2. Es kann unter diesen Umständen offen bleiben, ob die Bedeutung, die das BerGer. dem Inhalt der von dem Zeugen Dr. K im einzelnen geschilderten Äußerungen des Zeugen F beigelegt hat, einer rechtlichen Überprüfung standhalten würde.
III. Das BerGer. hat - von seinem Standpunkt aus zu Recht - ungeprüft gelassen, ob sich eine Schadensersatzpflicht der Bekl. aus einer von dem Zeugen F dem Geschäftsführer der Kl. am 3. 10. 1983 erteilten Bankauskunft herleiten ließe. Die Voraussetzungen dafür liegen nicht vor. Einer weiteren Aufklärung und Beweiserhebung bedarf es insoweit nicht.

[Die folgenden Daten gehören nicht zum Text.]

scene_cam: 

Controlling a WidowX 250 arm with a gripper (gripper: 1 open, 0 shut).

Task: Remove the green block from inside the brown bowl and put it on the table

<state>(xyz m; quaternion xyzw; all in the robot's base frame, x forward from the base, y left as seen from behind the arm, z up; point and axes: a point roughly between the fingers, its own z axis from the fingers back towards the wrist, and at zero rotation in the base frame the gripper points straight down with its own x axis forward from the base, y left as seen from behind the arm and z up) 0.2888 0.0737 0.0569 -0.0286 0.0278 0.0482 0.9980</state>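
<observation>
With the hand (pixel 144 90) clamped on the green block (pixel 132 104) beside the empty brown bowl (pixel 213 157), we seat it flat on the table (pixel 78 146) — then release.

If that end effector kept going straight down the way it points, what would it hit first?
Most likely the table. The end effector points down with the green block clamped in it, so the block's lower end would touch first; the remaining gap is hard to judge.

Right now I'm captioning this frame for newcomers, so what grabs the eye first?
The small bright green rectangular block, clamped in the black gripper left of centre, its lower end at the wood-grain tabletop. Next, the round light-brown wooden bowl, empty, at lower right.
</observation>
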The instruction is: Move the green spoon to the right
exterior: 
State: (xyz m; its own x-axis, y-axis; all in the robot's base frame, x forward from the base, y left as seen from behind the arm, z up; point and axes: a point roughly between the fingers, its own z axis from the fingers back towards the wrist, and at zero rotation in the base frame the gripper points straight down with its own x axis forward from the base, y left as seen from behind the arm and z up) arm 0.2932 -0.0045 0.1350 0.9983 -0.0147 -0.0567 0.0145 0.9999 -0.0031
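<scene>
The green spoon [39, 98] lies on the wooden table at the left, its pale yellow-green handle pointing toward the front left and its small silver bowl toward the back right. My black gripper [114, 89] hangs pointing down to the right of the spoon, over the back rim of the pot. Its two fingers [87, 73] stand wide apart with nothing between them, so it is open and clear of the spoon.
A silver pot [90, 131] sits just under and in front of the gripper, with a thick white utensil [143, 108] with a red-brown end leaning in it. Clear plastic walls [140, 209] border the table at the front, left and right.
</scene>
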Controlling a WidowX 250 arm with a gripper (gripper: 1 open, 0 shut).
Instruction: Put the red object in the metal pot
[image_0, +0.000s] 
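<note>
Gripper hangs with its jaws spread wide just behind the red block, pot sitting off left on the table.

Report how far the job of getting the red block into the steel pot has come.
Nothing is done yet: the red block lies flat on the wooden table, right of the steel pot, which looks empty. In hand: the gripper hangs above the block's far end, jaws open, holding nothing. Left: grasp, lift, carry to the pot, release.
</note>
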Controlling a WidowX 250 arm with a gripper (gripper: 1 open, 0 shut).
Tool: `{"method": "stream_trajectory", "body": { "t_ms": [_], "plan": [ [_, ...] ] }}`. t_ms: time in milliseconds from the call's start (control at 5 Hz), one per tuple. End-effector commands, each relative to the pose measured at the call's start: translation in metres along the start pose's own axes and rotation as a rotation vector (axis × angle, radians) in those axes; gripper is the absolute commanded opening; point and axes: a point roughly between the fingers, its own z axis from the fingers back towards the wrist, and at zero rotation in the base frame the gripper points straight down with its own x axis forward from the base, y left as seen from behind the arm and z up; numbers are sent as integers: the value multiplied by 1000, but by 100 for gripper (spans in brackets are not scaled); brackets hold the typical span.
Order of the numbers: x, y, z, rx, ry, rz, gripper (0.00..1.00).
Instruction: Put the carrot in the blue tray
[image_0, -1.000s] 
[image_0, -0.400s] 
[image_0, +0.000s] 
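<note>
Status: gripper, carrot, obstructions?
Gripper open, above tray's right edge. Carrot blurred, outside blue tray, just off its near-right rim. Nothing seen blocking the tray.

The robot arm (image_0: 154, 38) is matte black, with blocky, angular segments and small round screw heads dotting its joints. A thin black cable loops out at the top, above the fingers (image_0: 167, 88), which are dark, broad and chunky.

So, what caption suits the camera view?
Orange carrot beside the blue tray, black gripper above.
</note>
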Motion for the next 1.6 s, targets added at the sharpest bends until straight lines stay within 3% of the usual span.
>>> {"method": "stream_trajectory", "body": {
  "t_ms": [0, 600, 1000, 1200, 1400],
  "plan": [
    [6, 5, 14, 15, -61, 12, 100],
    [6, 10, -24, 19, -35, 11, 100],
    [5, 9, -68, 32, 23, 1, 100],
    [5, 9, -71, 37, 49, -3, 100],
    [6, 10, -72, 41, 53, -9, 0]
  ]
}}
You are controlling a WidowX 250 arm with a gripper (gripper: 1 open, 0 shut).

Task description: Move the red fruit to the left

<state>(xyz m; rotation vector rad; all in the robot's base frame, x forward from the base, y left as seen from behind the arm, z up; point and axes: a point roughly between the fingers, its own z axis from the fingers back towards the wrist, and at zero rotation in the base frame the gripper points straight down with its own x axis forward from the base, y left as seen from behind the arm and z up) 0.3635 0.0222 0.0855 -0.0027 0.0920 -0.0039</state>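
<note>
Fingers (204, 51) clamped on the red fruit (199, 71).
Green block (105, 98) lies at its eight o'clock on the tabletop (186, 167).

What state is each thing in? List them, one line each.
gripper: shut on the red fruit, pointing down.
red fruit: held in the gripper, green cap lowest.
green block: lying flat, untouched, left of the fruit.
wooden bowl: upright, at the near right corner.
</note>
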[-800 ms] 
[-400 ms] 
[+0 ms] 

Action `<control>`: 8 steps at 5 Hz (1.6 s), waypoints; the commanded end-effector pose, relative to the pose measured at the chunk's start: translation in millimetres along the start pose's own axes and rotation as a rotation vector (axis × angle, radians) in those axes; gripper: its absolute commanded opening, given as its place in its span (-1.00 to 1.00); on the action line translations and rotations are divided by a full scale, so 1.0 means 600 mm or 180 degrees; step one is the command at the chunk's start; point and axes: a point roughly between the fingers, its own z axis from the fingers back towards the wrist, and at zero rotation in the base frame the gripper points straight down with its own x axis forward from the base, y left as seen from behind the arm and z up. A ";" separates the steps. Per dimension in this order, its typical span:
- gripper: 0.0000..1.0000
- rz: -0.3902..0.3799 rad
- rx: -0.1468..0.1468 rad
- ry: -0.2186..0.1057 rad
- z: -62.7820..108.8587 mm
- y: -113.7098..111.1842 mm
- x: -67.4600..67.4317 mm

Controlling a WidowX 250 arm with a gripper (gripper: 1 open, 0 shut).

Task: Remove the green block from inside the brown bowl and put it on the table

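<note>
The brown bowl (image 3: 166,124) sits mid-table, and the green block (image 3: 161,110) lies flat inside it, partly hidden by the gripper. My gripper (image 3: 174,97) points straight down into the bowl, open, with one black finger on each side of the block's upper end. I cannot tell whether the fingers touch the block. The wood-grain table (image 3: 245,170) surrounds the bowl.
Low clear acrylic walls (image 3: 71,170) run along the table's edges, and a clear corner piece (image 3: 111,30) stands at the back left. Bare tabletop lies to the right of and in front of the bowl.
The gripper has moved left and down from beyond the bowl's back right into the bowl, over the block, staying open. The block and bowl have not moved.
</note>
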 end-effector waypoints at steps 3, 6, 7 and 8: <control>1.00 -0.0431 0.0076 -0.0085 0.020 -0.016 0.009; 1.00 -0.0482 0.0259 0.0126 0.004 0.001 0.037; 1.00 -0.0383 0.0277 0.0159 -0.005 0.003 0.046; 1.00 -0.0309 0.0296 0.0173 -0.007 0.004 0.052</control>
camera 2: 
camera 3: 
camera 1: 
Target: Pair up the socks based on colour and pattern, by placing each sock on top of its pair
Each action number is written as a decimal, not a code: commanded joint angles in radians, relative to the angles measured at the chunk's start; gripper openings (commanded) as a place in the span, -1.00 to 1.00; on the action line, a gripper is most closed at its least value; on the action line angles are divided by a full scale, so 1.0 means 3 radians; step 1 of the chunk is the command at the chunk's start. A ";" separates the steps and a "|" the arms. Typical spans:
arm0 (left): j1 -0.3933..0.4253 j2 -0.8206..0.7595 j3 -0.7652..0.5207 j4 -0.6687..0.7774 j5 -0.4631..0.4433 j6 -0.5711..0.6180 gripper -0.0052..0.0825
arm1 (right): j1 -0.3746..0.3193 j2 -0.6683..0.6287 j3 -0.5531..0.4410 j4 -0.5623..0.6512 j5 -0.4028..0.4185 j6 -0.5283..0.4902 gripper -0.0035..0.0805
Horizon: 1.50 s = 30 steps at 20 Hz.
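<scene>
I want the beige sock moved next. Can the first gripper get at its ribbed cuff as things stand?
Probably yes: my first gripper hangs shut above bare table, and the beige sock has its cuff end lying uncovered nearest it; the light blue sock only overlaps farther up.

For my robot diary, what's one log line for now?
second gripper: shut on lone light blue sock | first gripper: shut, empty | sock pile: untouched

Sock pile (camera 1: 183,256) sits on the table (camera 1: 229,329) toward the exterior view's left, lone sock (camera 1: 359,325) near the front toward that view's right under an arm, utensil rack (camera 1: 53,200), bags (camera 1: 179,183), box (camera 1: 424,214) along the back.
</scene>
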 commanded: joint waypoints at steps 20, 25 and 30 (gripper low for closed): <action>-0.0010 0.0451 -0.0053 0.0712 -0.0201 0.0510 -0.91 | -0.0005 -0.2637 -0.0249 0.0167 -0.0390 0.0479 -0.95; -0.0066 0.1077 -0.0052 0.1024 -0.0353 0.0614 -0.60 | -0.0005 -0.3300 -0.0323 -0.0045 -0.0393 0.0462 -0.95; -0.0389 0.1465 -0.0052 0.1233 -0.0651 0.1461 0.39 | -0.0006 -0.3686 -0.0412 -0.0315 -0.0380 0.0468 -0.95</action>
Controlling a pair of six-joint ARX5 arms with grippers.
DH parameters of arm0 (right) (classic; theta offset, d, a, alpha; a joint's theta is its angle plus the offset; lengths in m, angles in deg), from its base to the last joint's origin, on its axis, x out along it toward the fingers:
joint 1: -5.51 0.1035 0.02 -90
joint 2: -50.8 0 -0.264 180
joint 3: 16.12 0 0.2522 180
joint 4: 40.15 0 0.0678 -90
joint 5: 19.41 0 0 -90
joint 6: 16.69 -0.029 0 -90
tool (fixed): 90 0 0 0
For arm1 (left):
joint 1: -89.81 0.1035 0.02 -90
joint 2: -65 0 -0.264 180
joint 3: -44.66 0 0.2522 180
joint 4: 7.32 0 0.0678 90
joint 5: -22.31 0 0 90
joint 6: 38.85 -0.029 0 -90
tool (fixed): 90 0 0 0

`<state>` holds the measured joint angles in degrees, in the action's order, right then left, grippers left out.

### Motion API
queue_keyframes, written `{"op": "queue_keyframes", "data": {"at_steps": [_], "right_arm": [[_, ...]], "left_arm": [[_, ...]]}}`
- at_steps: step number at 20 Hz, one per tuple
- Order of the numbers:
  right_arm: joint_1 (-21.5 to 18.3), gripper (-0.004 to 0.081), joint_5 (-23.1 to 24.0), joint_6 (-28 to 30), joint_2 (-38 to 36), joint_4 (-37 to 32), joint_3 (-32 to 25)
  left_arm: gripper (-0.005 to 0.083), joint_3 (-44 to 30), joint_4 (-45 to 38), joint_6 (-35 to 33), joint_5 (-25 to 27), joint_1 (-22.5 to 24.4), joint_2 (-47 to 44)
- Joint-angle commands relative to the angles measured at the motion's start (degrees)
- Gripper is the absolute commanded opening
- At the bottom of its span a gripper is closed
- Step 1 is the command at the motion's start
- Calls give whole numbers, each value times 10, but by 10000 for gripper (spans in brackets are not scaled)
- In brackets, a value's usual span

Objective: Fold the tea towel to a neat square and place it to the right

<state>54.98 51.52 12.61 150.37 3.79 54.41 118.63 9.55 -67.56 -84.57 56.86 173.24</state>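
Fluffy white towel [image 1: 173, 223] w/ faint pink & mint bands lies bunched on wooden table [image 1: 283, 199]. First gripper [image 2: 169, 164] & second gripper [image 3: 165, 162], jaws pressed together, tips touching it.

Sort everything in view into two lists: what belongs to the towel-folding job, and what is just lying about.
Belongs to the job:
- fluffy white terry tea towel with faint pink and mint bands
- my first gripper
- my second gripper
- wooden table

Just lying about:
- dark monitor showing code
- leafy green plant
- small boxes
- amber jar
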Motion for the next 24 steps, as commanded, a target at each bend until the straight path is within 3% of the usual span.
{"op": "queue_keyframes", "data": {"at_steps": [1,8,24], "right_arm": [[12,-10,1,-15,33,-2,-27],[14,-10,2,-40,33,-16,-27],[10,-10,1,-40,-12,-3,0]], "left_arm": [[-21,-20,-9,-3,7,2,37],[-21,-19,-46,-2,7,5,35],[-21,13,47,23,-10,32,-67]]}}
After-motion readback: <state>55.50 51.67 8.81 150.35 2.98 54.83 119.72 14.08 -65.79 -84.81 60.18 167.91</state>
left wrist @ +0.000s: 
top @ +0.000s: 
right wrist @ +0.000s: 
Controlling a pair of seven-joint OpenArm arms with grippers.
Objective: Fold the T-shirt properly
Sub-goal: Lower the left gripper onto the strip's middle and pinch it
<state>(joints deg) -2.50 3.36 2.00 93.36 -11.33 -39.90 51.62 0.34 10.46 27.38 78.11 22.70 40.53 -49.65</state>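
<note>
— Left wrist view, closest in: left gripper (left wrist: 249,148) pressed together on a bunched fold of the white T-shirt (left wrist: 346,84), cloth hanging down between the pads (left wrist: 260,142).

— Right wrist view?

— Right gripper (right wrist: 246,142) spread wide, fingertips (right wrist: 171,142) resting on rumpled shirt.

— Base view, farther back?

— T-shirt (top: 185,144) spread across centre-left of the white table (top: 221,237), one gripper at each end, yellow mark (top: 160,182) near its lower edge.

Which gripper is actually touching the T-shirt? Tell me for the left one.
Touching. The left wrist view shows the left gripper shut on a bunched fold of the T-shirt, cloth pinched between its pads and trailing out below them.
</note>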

Das LG ist davon ausgegangen, daß der Zeuge F im weiteren Verlauf der Festveranstaltung gegenüber den Handwerkern erklärt hat, die Finanzierung sei gesichert, die Handwerker bekämen ihr Geld. Der beantragten weiteren Beweiserhebung zu der Behauptung der Kl., der Zeuge F habe das am 25. 1. 1985 selbst eingeräumt, bedurfte es daher nicht. Die Auffassung des LG, eine Bankauskunft sei nach den Gesamtumständen in dieser Äußerung nicht zu sehen, ist rechtsfehlerfrei. Das LG hat darauf abgestellt, daß das Gespräch mit den Handwerkern in der "euphorischen Stimmung" des Erntedankfestes stattgefunden habe, die Fragen der Handwerker angesichts des nach den Zeugenaussagen fehlenden konkreten Anlasses für Bedenken hinsichtlich der Zahlungsfähigkeit des Bauherrn lediglich auf allgemeinem Interesse der Handwerker beruhten und deshalb für den Zeugen F nicht deutlich gewesen sei, daß die Handwerker die weitere Ausführung von Arbeiten von seiner Antwort abhängig machen würden.
Diese Würdigung ist aus Rechtsgründen nicht zu beanstanden. Der dagegen von der Kl. in der Berufungsinstanz im wesentlichen erhobene Einwand, das LG habe übersehen, daß der Zeuge F jedenfalls von dem Zeugen Dr. K über die unter den Handwerkern bestehende Unruhe, die sogar die politischen Gremien erreicht habe, informiert worden sei, ist nicht begründet. Aus dem Gespräch mit dem Zeugen Dr. K, der nach seiner Bekundung damals keine konkreten Anzeichen für eine Besorgnis hatte, konnte der Zeuge F - wie dargelegt - gerade nicht entnehmen, daß die Handwerker eine verbindliche Bankauskunft erwarteten.
IV. Der Schadensersatzanspruch der Kl. erweist sich damit als unbegründet. Das Berufungsurteil mußte daher aufgehoben werden. Da die Sache zur Entscheidung reif ist, war gem. § 565 III Nr. 1 ZPO in der Sache selbst zu entscheiden.